[Instructions for the task]:
Until you reach the line containing "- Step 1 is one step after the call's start", reproduce each line of the listing exactly, please, and include that line as well.

[Source data]:
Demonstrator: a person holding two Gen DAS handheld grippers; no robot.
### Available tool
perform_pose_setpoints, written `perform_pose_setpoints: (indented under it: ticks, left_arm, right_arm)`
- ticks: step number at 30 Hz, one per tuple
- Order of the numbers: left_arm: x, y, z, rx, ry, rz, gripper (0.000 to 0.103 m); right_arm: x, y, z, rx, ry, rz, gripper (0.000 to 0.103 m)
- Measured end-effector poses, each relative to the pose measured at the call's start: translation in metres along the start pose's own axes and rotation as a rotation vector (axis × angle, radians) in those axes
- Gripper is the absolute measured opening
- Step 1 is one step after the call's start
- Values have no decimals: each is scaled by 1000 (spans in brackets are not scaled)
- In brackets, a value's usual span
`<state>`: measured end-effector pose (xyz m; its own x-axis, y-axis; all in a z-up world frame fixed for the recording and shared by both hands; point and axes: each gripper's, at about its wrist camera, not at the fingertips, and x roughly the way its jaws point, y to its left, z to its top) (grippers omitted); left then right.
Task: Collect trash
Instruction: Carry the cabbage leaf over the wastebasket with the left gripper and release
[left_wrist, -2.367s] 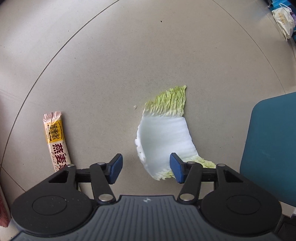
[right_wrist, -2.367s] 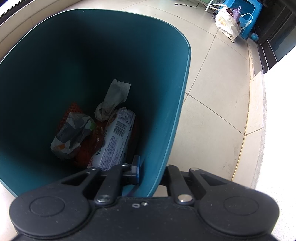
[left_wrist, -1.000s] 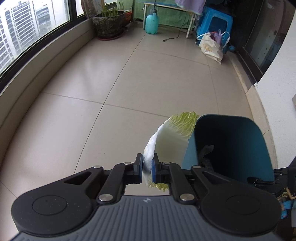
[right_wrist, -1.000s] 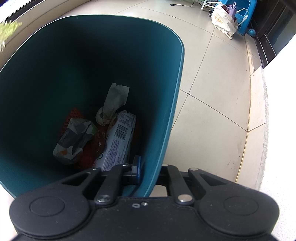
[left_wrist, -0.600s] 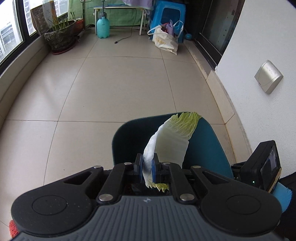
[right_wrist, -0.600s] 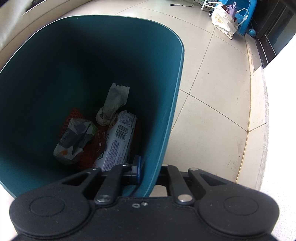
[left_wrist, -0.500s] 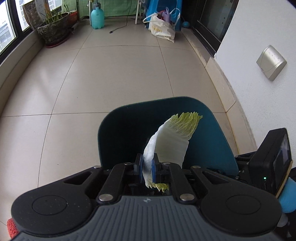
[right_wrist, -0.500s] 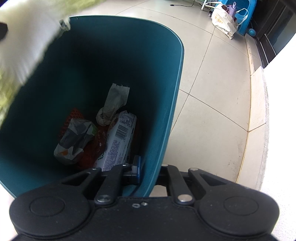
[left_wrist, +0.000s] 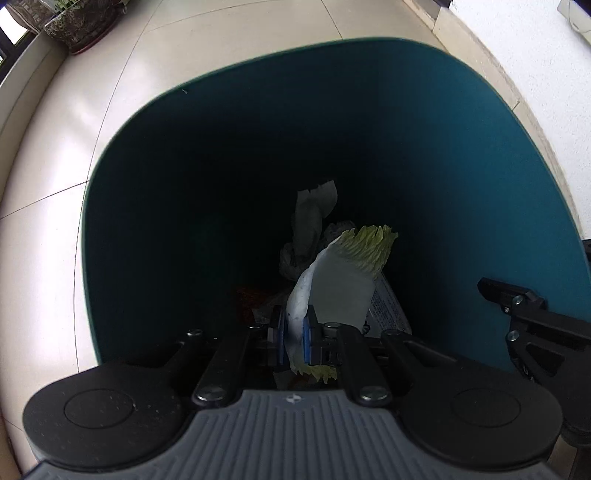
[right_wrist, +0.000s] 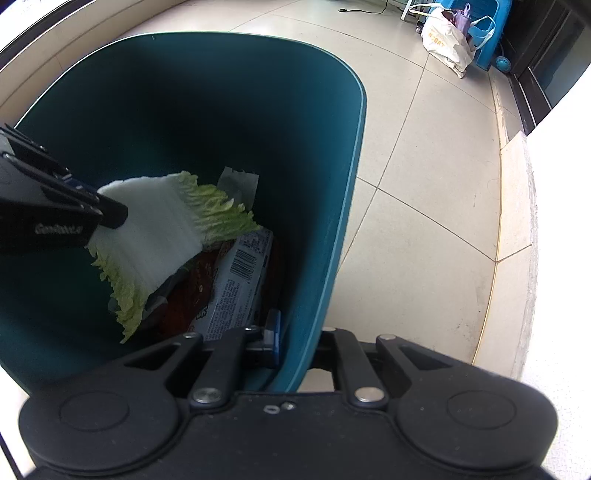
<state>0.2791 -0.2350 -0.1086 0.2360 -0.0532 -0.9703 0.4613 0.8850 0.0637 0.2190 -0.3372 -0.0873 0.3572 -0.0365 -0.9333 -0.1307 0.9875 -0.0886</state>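
My left gripper (left_wrist: 294, 334) is shut on a cabbage leaf (left_wrist: 334, 284), white with a green frilled edge, and holds it inside the mouth of the teal trash bin (left_wrist: 498, 155). In the right wrist view the leaf (right_wrist: 159, 232) hangs from the left gripper (right_wrist: 99, 212) above the trash in the bin. My right gripper (right_wrist: 295, 339) is shut on the bin's near wall (right_wrist: 332, 240), one finger inside and one outside. The bin bottom holds a crumpled paper (right_wrist: 236, 184), a white barcoded wrapper (right_wrist: 236, 280) and a red wrapper (right_wrist: 184, 299).
The bin stands on a beige tiled floor (right_wrist: 424, 177) beside a white wall (left_wrist: 535, 74). A shopping bag (right_wrist: 445, 42) and a blue stool (right_wrist: 491, 26) are at the far end. A potted plant (left_wrist: 77, 26) stands by the window.
My left gripper has carried the cabbage leaf from over the bin's rim down into its mouth. The leaf now shows clearly in the right wrist view. The right gripper keeps its hold on the bin.
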Motion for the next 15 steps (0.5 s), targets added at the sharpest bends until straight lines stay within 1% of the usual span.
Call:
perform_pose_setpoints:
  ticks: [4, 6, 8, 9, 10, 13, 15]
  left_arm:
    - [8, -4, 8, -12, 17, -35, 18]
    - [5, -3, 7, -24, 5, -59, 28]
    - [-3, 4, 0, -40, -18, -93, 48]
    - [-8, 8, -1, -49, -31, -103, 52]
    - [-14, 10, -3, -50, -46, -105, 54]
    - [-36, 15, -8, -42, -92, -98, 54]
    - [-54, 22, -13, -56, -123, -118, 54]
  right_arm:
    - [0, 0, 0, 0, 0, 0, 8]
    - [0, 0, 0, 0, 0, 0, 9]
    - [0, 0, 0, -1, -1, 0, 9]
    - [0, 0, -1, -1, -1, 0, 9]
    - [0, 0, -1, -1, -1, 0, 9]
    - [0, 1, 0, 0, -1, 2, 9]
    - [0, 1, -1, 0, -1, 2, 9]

[Task response]:
Demonstrator: a person holding two Gen DAS handheld grippers; no robot.
### Available tool
perform_pose_setpoints, written `perform_pose_setpoints: (indented under it: ticks, left_arm, right_arm)`
- ticks: step number at 30 Hz, one per tuple
- Order of the numbers: left_arm: x, y, z, rx, ry, rz, gripper (0.000 to 0.103 m); right_arm: x, y, z, rx, ry, rz, gripper (0.000 to 0.103 m)
- Measured end-effector poses, each relative to the pose measured at the call's start: translation in metres along the start pose's own axes and rotation as a rotation vector (axis × angle, radians) in those axes
- Gripper is the absolute measured opening
- Step 1 is one step after the call's start

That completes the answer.